Oberlin Blogs

Photography is Easy, Photography is Difficult

February 7, 2013

Dale Rothenberg ’13

One of my favorite essays on image making is Paul Graham's "Photography is Easy, Photography is Difficult." It deals with the idiosyncrasies of photography, particularly of the growing digital medium. Graham's essay starts off like this:

"It's so easy it's ridiculous. It's so easy that I can't even begin - I just don't know where to start. After all, it's just looking at things. We all do that. It's simply a way of recording what you see - point the camera at it, and press a button. How hard is that? And what's more, in this digital age, it's free - doesn't even cost you the price of film. It's so simple and basic, it's ridiculous.

"It's so difficult because it's everywhere, every place, all the time, even right now. It's the view of this pen in my hand as I write this, it's an image of your hands holding this book. Drift your consciousness up and out of this text and see: it's right there, across the room - there... and there. Then it's gone. You didn't photograph it, because you didn't think it was worth it. And now it's too late, that moment has evaporated. But another one has arrived, instantly. Now. Because life is flowing through and around us, rushing onwards and onwards, in every direction.

"But if it's everywhere and all the time, and so easy to make, then what's of value? which pictures matter? Is it the hard won photograph, knowing, controlled, previsualised? Yes. Or are those contrived, dry and belabored? Sometimes. Is it the offhand snapshot made on a whim. For sure. Or is that just a lucky observation, some random moment caught by chance? Maybe. Is it an intuitive expression of liquid intelligence? Exactly. Or the distillation of years of looking seeing thinking photography. Definitely."

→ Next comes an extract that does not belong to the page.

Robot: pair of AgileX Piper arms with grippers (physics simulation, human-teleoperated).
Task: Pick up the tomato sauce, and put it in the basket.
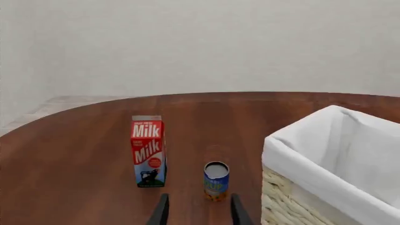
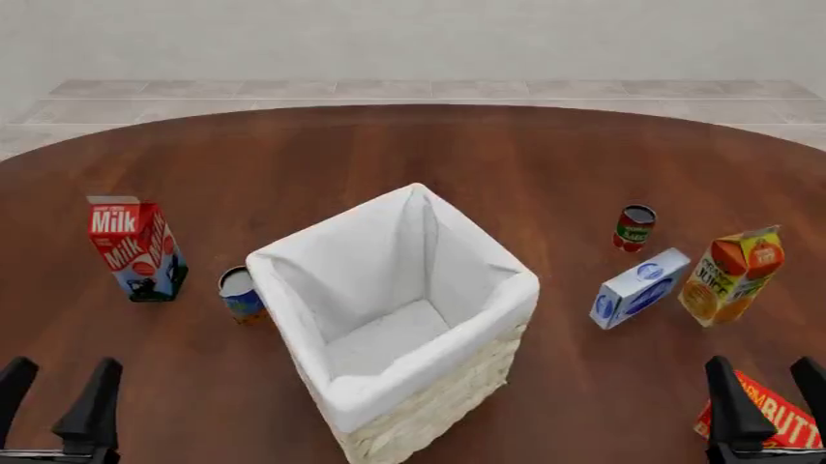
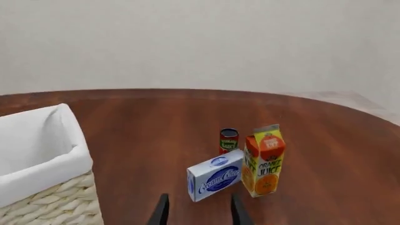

Graham manages to get at the fundamentals of contemporary photography in these three paragraphs. The notion that there are these preconceived categories that anyone who calls themselves a photographer is siphoned into: the conceptual snapshot aesthetic, or the more pictorial and formal aesthetic. The way time is both our enemy and our friend. The way modern convenience has completely changed photography forever.

I've been thinking about these changes a lot lately. Despite having learned the fundamentals of photography from the internet, and heavily relying on social media to display my work, I don't have a smartphone, and the camera I usually use is made out of wood. I don't believe my cause for using old fashioned equipment and methods is nostalgic - my first camera as a kid was digital, after all - but there is something noticeably special about using a large format camera. It takes time to set it up. You aren't looking at the image when you take it, you're just standing behind this weird box and people are giving you odd looks. Due to the cost of the film ($4 for one photo, not including processing), and the amount of time you'll be spending, you're going to be very invested in the things you choose to photograph. That's part of the allure of film in a digital world, and it's even more prevalent when you move to larger formats.

Dale in the woods with his old-fashioned camera.

(photo by my friend Tom Hoying)

But the large format camera isn't really that much of a burden. The image quality is much higher than any digital camera that costs less than a Porsche. It provokes questions and interest. But most of all, I don't feel like I'm pointing the camera at someone. It's a collaborative process. One of my favorite photographers, Alec Soth, says that his portraits are more of a photograph of the space in between him and his subject.

A person at a distance, standing in a stream.

A person in front of a roughly built home.

So why this blog post, then? I feel like Oberlin has given me an outlet to pursue things I never would have dreamed of doing before I came here. I would be off at another music school that doesn't have a whole college full of courses I can take. My History of Photography course taught me how to talk about a photograph, which only helped my seminars and private readings in Photography. Both of the photography teachers I've had are well respected in the art world, and offered me the quality of education I am used to from the conservatory. As a music student, this is huge.

I'll be graduating in a few months, and I'm surrounded by things I am happy with doing for the rest of my life, and people I will stay friends with for years to come. I'm looking forward to having some free time after graduation to make the photographs I want to make, and make some of my own music. I think I'm pretty well prepared to deal with life after college; I've started applying for grants, and looking at job opportunities, but I would like to see more of the world before I settle into one thing. Photography is the perfect vehicle for getting out there and exploring...and music is a great tool for communication with the people I meet. As they say, the "universal language."